Exercise aim: The lines you return must be all those in the data that hold the string "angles".

-----

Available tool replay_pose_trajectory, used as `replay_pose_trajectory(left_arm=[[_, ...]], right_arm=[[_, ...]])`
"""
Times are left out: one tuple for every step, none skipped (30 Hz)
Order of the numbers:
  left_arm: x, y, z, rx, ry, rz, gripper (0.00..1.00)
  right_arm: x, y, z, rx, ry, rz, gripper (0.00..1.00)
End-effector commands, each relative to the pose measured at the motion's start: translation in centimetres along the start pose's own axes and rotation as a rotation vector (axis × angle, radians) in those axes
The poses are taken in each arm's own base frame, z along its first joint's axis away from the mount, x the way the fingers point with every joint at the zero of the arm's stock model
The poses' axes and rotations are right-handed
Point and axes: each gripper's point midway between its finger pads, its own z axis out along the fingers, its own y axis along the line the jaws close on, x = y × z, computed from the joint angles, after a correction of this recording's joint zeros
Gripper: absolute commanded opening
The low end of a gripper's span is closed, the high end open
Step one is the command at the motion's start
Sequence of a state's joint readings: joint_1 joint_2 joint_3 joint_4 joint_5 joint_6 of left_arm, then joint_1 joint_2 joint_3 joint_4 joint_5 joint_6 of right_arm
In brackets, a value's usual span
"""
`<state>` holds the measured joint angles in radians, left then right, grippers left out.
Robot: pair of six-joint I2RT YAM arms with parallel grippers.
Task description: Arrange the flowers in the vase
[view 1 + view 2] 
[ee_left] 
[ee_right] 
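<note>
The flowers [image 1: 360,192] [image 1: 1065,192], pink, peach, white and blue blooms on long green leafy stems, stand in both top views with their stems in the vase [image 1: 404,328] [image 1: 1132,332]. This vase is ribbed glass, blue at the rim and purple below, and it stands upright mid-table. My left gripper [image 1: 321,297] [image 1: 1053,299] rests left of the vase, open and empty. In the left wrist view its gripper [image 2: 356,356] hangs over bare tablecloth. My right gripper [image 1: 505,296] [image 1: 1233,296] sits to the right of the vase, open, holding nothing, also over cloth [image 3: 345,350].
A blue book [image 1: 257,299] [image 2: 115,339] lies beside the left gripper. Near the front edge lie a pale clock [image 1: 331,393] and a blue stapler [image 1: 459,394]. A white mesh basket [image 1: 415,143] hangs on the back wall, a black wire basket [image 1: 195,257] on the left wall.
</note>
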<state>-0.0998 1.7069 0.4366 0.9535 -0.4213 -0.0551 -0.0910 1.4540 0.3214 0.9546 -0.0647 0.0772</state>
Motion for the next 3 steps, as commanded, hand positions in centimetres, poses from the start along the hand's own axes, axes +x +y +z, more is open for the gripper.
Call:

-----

Solved exercise:
Point and axes: each gripper's point midway between its finger pads, its own z axis out along the fingers, its own y axis along the line the jaws close on, x = y × z, computed from the joint angles, after a correction of this recording's joint zeros
`<state>` holds the measured joint angles in radians, left then right, grippers left out.

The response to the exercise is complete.